PROMPT: Every line between the top of the data below and the line with "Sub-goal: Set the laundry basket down", both ends included, must be retyped exactly.

DATA TO USE:

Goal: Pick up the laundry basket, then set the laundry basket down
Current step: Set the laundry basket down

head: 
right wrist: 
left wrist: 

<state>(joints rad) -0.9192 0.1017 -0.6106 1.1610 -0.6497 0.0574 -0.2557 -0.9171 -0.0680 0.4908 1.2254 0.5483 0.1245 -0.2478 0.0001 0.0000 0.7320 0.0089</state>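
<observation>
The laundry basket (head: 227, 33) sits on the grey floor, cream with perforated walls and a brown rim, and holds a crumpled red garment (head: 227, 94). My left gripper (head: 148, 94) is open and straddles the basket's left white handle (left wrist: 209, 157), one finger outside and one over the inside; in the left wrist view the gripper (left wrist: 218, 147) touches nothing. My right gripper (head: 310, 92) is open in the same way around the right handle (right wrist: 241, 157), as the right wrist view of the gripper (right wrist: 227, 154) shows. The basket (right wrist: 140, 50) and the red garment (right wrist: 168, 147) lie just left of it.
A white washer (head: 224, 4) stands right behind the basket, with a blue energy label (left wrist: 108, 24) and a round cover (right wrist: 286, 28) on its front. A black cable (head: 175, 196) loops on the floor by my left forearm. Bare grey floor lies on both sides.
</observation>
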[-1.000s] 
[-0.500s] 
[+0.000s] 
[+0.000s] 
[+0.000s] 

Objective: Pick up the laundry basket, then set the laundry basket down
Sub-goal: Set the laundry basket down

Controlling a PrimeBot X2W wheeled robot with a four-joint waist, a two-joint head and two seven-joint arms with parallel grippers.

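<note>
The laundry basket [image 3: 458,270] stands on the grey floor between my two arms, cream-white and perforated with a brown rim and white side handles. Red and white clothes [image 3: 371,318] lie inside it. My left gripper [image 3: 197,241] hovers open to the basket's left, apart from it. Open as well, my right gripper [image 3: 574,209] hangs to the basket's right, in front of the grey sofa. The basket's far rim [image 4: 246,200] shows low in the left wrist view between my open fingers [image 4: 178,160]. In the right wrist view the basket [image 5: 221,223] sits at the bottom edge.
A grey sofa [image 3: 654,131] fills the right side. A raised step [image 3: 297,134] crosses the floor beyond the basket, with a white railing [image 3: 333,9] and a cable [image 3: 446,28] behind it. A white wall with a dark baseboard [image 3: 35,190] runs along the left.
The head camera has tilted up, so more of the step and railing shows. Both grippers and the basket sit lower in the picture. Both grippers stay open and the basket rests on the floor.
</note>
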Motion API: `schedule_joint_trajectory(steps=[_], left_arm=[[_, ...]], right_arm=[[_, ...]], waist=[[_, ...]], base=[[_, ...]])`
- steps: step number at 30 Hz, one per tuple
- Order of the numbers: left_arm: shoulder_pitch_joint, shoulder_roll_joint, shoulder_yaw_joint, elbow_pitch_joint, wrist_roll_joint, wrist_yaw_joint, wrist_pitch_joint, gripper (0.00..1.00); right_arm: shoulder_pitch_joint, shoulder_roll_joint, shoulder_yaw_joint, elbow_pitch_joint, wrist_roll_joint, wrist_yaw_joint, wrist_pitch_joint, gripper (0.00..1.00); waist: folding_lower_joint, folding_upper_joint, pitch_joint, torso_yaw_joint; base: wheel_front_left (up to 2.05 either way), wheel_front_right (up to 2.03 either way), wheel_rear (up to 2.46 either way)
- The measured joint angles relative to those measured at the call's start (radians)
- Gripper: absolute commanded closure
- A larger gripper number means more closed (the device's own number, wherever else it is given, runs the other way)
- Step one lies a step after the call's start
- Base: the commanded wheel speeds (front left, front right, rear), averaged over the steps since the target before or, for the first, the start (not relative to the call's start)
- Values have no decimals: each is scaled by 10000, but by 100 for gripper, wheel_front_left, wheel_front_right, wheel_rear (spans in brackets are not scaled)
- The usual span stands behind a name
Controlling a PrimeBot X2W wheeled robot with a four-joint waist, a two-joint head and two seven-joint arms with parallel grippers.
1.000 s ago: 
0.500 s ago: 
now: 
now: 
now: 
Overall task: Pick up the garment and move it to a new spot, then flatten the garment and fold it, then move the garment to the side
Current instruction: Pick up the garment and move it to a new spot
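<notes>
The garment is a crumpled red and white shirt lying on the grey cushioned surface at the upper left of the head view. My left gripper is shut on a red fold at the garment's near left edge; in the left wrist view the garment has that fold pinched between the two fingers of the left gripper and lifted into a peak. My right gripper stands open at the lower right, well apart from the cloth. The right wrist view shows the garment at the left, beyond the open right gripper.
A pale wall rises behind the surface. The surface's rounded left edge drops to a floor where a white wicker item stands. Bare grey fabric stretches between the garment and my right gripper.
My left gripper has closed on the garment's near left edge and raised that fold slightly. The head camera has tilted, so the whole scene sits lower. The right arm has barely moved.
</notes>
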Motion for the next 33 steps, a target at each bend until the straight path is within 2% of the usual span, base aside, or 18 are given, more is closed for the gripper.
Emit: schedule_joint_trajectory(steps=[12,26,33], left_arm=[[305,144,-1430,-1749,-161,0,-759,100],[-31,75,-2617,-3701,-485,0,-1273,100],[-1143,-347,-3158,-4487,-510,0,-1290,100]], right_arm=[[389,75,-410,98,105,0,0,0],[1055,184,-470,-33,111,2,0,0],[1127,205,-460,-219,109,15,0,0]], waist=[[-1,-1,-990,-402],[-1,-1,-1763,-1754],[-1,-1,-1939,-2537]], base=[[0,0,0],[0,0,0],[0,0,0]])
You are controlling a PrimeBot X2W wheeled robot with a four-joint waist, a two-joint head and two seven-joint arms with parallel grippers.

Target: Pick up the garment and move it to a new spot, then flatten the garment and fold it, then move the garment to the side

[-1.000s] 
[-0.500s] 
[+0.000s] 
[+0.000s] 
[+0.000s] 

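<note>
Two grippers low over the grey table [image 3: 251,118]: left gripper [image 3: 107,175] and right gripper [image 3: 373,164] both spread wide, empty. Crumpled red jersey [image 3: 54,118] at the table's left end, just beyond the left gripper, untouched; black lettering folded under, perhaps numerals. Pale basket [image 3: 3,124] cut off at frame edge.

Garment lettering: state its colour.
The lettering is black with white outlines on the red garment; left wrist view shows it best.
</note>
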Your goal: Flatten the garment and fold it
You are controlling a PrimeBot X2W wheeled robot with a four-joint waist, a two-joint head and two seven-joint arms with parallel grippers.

ANSWER AREA:
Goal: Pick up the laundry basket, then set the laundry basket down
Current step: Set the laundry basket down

head: 
right wrist: 
left wrist: 

<state>(joints rad) -0.9192 0.1017 -0.6106 1.1610 -0.6497 0.0574 -0.2557 -0.9171 -0.0680 0.4908 1.2254 0.5483 0.1245 -0.2478 0.0001 0.0000 0.7320 0.0089</state>
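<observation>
The laundry basket (head: 227, 33) sits on the grey floor, cream with perforated walls and a brown rim, and holds a crumpled red garment (head: 227, 94). My left gripper (head: 148, 94) is open and straddles the basket's left white handle (left wrist: 209, 157), one finger outside and one over the inside; in the left wrist view the gripper (left wrist: 218, 147) touches nothing. My right gripper (head: 310, 92) is open in the same way around the right handle (right wrist: 241, 157), as the right wrist view of the gripper (right wrist: 227, 154) shows. The basket (right wrist: 140, 50) and the red garment (right wrist: 168, 147) lie just left of it.
A white washer (head: 224, 4) stands right behind the basket, with a blue energy label (left wrist: 108, 24) and a round cover (right wrist: 286, 28) on its front. A black cable (head: 175, 196) loops on the floor by my left forearm. Bare grey floor lies on both sides.
</observation>
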[-1.000s] 
[-0.500s] 
[+0.000s] 
[+0.000s] 
[+0.000s] 

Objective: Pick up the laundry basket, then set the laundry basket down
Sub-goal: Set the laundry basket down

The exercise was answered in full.